═════ Recorded data
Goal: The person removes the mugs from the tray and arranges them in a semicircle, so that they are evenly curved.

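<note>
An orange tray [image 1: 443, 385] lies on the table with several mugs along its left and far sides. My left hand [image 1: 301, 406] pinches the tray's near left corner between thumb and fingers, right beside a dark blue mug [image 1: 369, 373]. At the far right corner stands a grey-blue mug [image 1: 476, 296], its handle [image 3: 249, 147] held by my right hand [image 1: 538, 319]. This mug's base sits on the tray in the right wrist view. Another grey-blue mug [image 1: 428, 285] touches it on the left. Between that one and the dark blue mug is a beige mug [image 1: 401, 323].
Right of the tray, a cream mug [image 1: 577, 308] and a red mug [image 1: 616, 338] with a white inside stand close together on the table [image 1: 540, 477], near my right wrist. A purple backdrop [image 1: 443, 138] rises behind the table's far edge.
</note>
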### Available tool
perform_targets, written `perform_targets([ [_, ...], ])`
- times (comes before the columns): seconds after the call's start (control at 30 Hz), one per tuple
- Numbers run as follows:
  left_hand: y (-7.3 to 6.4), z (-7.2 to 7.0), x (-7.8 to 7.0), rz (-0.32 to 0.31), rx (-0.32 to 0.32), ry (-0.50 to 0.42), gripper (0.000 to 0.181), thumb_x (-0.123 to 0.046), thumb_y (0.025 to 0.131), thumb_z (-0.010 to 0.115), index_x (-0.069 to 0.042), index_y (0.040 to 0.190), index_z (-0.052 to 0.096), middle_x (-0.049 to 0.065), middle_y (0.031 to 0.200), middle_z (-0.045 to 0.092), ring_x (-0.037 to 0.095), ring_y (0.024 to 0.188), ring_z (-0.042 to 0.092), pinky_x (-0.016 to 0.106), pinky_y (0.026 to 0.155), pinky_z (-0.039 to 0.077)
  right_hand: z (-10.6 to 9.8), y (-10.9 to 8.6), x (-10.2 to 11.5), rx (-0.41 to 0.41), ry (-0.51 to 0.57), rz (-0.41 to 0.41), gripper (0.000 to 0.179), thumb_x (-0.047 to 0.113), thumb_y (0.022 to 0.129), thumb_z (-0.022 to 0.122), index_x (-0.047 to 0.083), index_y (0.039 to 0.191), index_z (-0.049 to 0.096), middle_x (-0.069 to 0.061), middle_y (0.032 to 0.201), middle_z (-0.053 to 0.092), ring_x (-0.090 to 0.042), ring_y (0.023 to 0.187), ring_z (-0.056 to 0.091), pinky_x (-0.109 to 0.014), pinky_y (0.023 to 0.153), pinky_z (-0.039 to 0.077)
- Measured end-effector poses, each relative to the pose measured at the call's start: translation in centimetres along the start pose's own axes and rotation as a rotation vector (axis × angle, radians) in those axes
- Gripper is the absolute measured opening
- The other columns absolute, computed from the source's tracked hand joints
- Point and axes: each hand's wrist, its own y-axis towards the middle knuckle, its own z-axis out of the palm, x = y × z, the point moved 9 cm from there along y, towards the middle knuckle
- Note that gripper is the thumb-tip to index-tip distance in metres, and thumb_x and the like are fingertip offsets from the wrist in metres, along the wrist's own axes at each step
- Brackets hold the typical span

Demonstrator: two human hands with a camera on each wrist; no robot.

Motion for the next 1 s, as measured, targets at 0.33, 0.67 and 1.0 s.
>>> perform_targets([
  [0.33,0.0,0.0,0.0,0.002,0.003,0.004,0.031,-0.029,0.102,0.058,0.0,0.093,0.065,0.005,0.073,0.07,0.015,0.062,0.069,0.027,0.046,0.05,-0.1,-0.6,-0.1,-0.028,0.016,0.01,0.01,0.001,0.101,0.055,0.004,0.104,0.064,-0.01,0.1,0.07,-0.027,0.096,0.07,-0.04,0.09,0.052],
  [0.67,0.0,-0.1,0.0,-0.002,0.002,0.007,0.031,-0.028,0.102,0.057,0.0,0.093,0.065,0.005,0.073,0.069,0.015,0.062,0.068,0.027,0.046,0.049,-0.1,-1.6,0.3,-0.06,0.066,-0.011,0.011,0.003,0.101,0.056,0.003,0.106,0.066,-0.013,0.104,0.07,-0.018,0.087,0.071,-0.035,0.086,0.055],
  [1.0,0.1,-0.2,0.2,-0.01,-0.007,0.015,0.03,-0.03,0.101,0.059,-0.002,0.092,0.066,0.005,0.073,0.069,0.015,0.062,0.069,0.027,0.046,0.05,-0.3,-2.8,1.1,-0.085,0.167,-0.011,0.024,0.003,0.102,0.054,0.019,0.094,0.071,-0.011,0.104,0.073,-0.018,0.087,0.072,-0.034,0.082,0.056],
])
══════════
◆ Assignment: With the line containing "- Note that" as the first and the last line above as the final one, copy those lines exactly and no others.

◆ Answer section:
- Note that gripper is the thumb-tip to index-tip distance in metres, and thumb_x and the like are fingertip offsets from the wrist in metres, along the wrist's own axes at each step
- Brackets hold the typical span

Demonstrator: two human hands with a camera on each wrist; no robot.

Motion for the next 1 s, as measured, targets at 0.33, 0.67 and 1.0 s.
>>> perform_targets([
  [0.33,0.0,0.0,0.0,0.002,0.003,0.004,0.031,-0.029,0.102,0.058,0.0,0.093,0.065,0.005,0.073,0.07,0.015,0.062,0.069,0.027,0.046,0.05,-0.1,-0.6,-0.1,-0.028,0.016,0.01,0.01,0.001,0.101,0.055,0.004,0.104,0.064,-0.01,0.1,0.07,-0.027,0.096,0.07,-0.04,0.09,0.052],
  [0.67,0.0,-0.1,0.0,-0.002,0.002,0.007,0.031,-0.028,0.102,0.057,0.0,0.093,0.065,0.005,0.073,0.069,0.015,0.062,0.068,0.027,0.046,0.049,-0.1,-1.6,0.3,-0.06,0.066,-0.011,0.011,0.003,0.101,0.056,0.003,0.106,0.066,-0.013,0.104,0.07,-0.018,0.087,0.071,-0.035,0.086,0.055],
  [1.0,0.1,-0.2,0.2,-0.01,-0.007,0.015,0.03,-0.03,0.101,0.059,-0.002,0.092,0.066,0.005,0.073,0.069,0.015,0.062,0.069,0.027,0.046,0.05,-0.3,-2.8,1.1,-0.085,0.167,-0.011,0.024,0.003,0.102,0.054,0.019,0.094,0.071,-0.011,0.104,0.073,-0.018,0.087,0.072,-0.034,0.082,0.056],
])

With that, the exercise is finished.